Egypt ranks a low 87th for ease of getting goods across the border. The country's relative strengths include a fairly conducive business environment, especially with regard to the ease of hiring foreign labour and the fairly well developed transport infrastructure, including the associated services.
Egypt stands out positively for its maritime connectivity and related services, where it ranks in the top 20, as well as for the quality of its roads. Although importing goods is neither costly nor time-consuming, importers raise concerns about the efficiency of customs and other border agencies. The high tariffs, which apply to 70 per cent of all imported goods, as well as the tariff barriers, constitute the major impediments to enabling trade in Egypt.
According to the executive summary accompanying the report, international trade is widely recognised as an important driver of economic development. Trade is associated with higher growth and poverty reduction.
"It allows countries to reap the benefits of specialisation, ushering competition into domestic markets and increasing choice for consumers and inputs for producers," write authors Robert Z Lawrence of Harvard University and Jennifer Blanke, Sean Doherty and Margareta Drzeniek Hanouz of the World Economic Forum. "It allows the exploitation of economies of scale, fosters innovation encourages better policies."
The report notes that despite the recognised benefits of trade, many obstacles remain. Some of these are intentional, specifically aimed at limiting market access; some have been justified on the grounds of infant industry protection.
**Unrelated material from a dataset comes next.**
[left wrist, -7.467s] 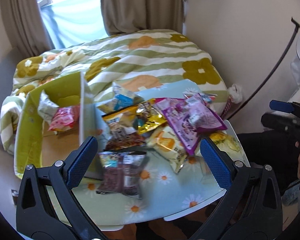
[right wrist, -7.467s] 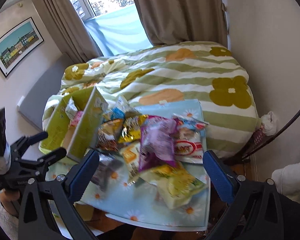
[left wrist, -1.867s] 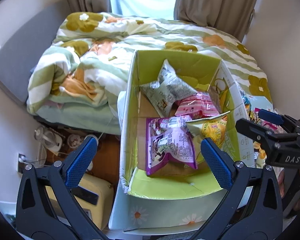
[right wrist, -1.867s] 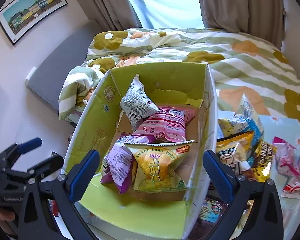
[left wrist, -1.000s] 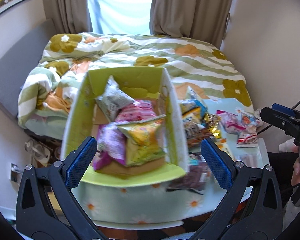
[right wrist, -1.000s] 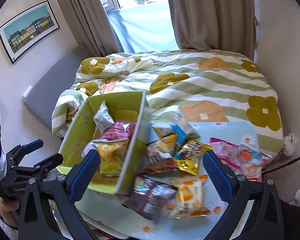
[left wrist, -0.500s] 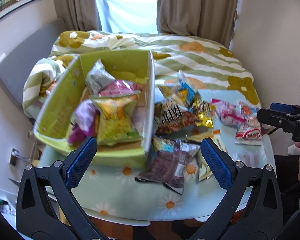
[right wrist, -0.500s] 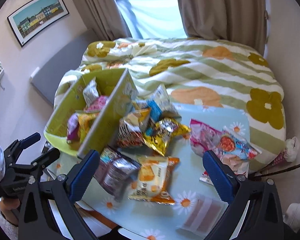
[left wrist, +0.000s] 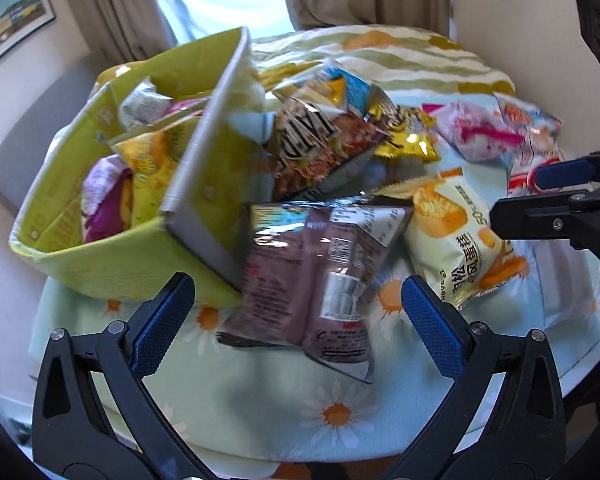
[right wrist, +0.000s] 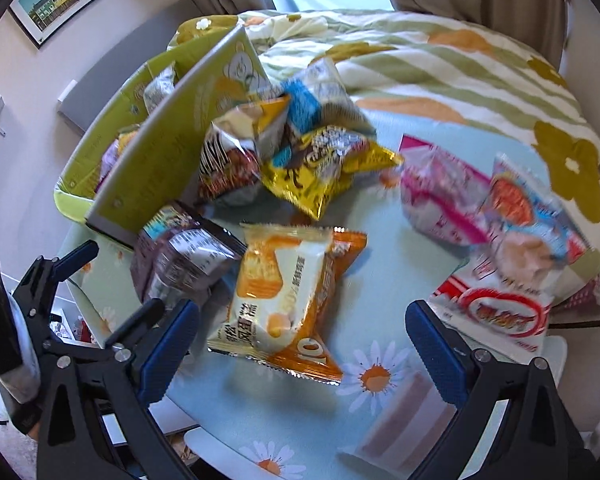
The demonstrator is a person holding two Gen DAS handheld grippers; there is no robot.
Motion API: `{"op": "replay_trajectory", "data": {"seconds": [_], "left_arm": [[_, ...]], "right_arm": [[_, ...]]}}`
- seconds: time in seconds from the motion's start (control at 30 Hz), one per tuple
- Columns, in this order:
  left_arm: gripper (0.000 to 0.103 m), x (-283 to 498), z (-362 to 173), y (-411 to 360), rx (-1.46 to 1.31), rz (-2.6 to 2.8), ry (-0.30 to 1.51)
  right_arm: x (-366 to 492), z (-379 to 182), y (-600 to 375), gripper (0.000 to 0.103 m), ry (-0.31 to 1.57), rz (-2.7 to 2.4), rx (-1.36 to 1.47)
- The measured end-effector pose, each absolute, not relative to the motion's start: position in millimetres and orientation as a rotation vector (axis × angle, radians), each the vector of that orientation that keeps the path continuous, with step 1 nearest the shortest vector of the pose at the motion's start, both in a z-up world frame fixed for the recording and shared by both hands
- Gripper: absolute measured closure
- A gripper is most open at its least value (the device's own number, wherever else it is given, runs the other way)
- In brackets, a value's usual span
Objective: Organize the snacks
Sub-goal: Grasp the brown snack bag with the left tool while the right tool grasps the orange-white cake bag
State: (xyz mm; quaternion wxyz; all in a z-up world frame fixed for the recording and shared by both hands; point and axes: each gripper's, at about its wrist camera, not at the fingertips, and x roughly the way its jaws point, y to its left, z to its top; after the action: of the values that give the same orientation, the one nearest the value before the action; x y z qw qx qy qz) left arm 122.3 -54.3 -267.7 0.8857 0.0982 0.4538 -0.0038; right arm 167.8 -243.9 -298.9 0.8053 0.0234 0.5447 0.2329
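Observation:
A green cardboard box (left wrist: 100, 264) (right wrist: 156, 168) at the table's left holds several snack bags. Loose snacks lie right of it: a brown packet (left wrist: 312, 280) (right wrist: 180, 260), an orange-and-white bag (left wrist: 456, 240) (right wrist: 284, 300), a gold bag (right wrist: 320, 172), pink bags (right wrist: 440, 196). My left gripper (left wrist: 296, 320) is open and empty, low over the brown packet. My right gripper (right wrist: 300, 344) is open and empty, low over the orange-and-white bag; it also shows in the left wrist view (left wrist: 540, 200).
The table has a light-blue daisy cloth (right wrist: 380, 376). A flat pink-striped packet (right wrist: 404, 420) lies near the front edge. A bed with a green floral duvet (right wrist: 460, 64) is right behind the table. The wall is to the right.
Both grippers have come away from the box side and dropped closer to the loose snacks. Both stay open and empty.

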Motion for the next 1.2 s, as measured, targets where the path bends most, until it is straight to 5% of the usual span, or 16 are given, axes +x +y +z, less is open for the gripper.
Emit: {"op": "replay_trajectory", "data": {"seconds": [0.3, 0.4, 0.67, 0.9, 1.2], "left_arm": [[0.003, 133, -292, -71, 0.242, -0.024, 0.978], [0.017, 136, -295, -67, 0.214, -0.018, 1.007], [0.024, 152, -311, -51, 0.116, 0.006, 1.098], [0.042, 151, -310, -60, 0.137, -0.009, 1.111], [0.045, 130, -310, -61, 0.157, 0.023, 1.159]], "right_arm": [[172, -315, -245, 0.0, 1.185, 0.506, 0.067], [175, -318, -246, 0.0, 1.194, 0.511, 0.071], [180, -326, -239, 0.0, 1.207, 0.535, 0.082], [188, -336, -231, 0.0, 1.221, 0.538, 0.089], [197, -346, -217, 0.002, 1.227, 0.565, 0.049]]}}
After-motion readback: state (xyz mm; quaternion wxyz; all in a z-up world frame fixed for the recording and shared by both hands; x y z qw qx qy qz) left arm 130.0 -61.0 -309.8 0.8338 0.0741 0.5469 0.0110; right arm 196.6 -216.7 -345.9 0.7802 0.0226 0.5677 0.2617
For the most part, governments wishing to shield those who lose in the short term because of increased foreign competition erect tariffs and other policy-related trade barriers.
Other obstacles to trade are unintended consequences related to the human and physical infrastructure, and to institutional frameworks that have been developed over the years in each country. These barriers have the consequence of limiting the flow of trade, generally lowering welfare at the aggregate.